Mike Matrigali wrote:

Any idea if many more queries will now spill to disk? I am worried that
many more will, and now queries will run slower. Seems like there should be a better connection between the optimizer estimate to use
in memory hash and what actually is done in memory. As I understand it
now the Optimizer costs hash only as in memory, if it's estimates say
it won't fit into memory it chooses a different plan. I assume the other plan is more efficient than a hash plan which may have to go to disk for every probe (even if pages are cached going to latched pages
on every probe is a lot more expensive than in memory hash).


My guess is no one did the work to set max_inmemory_rowcnt, because the
backing store stuff wasn't implemented yet.

I have not read the code yet. Is the 1% of all memory, or 1% of free memory?

It is 1% of Runtime.getRuntime().totalMemory().

Changing the costing is difficult. The FromBaseTable.estimateCost method uses the JoinStrategy|.|multiplyBaseCostByOuterRows method to compute the cost of the join as either the cost of constructing the inner table or the number of rows in the outer table times the cost of constructing the inner table. HashJoinStrategy|.|multiplyBaseCostByOuterRows returns false, so the cost of a hash join is estimated as the cost of constructing the hash table, and independent of the number of rows in the outer table.
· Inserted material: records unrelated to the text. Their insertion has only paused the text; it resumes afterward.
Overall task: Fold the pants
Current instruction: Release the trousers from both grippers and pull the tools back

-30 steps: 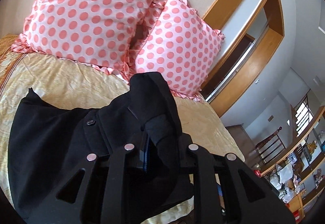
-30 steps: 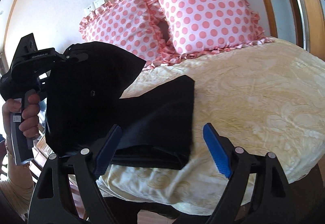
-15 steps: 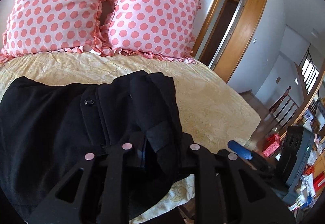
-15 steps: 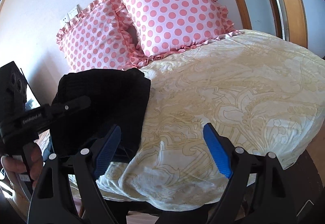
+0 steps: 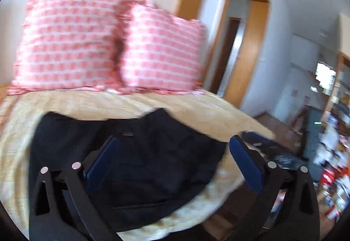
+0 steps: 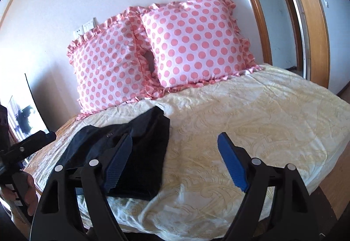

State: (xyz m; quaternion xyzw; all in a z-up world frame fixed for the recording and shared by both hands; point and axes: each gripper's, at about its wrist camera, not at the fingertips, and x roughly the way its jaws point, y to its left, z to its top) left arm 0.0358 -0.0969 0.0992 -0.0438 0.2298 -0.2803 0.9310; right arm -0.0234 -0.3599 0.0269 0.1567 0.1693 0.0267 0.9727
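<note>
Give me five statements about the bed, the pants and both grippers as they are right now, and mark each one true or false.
1. The black pants lie in a folded bundle on the yellow bedspread. True.
2. The left gripper is shut on the pants. False: its jaws stand wide apart, holding nothing.
3. Two pink polka-dot pillows lean against the wall at the head of the bed. True.
4. The right gripper is open. True.
5. The pants lie in the middle of the bed, touching the pillows. False: they sit near the bed's front edge, apart from the pillows.
</note>
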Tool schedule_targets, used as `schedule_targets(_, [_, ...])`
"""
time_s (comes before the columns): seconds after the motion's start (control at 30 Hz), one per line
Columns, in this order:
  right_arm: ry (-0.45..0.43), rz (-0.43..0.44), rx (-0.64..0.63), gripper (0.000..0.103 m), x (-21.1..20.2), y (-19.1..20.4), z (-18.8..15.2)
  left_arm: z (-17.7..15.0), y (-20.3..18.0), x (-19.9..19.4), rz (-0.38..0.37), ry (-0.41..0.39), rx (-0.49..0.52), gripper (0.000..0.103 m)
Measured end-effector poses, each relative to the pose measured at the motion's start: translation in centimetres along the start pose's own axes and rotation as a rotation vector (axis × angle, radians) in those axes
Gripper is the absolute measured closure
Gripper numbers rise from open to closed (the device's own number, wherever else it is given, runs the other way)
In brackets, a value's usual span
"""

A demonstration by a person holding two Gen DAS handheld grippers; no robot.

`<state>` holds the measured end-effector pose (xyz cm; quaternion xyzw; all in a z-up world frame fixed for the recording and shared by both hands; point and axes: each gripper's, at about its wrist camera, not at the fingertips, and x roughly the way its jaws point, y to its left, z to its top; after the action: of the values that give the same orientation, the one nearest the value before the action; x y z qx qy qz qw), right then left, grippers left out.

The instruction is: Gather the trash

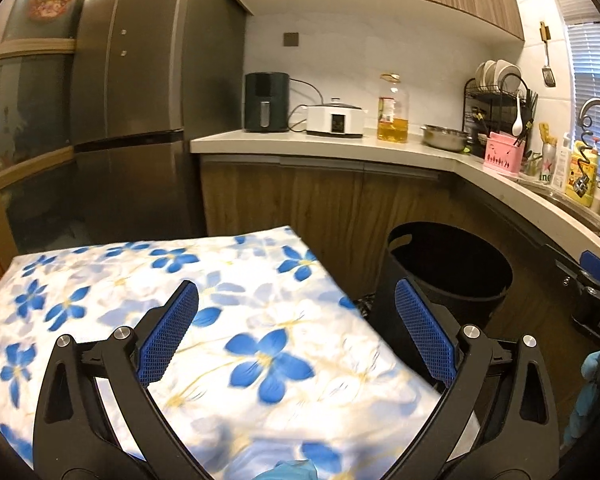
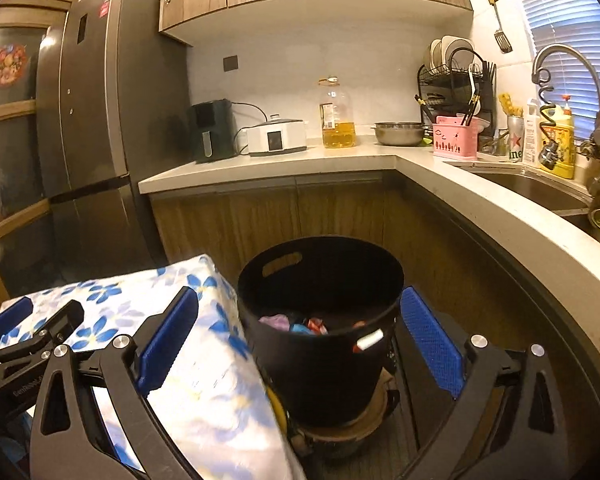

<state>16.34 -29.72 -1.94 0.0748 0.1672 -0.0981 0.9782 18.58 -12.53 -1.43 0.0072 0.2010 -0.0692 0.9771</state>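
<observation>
**Both tongs wide open beside the trash bucket**

The right wrist view looks down into the black bucket, which sits just ahead between the spread fingers of the right gripper. Only here do its contents show: crumpled wrappers in pink, blue and red at the bottom, and a small white-and-red piece on the near rim. The left wrist view shows the same bucket ahead and to the right of the left gripper, its inside dark.

Both grippers stand fully open and hold nothing. The left one hangs over the flowered tablecloth, which lies bare under its fingers.

Readable writing is scant: "ine" on a green-and-white can by the sink, and "DAS" on the right gripper's body at the left view's edge. The oil bottle label is too small to read.
</observation>
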Motion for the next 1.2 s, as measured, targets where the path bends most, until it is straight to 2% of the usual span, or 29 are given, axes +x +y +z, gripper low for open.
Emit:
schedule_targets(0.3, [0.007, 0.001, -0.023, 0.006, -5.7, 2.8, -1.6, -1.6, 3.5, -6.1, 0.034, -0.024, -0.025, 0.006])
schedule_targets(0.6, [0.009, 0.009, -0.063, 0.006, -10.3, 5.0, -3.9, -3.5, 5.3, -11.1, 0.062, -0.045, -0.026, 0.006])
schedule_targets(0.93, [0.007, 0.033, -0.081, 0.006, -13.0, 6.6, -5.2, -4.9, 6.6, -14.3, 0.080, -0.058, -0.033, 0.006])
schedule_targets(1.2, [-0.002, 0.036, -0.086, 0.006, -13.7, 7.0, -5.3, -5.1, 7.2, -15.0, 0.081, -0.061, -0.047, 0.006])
This is a reasonable approximation if the hash table is in memory, the outer table is not enormous, and the hash function does a good job.

If some of the hash table is on disk then neither join cost estimate method is very good. Then cost of a hash join is approximately hashtableBuildCost + outerTableRowCount*hashProbeCost, where hashProbeCost is the expected cost of one probe into the hash table. This will be a function of the fraction of inner table rows on disk, and the number of rows on disk.
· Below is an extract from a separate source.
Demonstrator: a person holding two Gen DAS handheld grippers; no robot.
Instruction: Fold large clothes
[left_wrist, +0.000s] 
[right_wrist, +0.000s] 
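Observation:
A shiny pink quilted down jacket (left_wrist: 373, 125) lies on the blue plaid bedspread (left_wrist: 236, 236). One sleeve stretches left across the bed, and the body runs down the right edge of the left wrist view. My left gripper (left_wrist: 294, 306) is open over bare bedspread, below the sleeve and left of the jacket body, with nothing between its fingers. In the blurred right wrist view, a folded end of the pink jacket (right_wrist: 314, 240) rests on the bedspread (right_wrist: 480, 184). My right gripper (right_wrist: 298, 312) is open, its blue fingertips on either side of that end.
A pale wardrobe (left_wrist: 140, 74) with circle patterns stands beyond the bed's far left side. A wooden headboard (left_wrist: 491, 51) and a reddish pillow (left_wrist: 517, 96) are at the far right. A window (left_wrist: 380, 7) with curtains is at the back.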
The JoinStrategy interface has a method, estimateCost, that looks like it could be made to do the trick, but for some reason FromBaseTable.estimateCost does not use it.

The estimate of the inner table row count is used to estimate the size of the hash table. If it is large we do not use a hash join at all. If we try to include the disk access cost in our hash join cost estimate we have to use the inner table row count estimate to estimate the fraction of rows on disk. But if the inner table passes the maximum size test this fraction is zero if the row count estimate is correct, or very small if we assume some statistical variation. It doesn't make sense to include the disk hash table probe cost in the join cost estimate unless we also ditch the maximum size restriction on hash joins. This might be a good idea, but I would like to fix BackingStoreHashtable so that neither hash joins, nor DISTINCT, nor scroll insensitive cursors blow up before tackling join costing.

I think that the right thing to do is for HashJoinStrategy to pass the correct maximum in-memory row count to BackingStoreHashtable so that the two are following the same playbook with respect to spilling. I will work on this.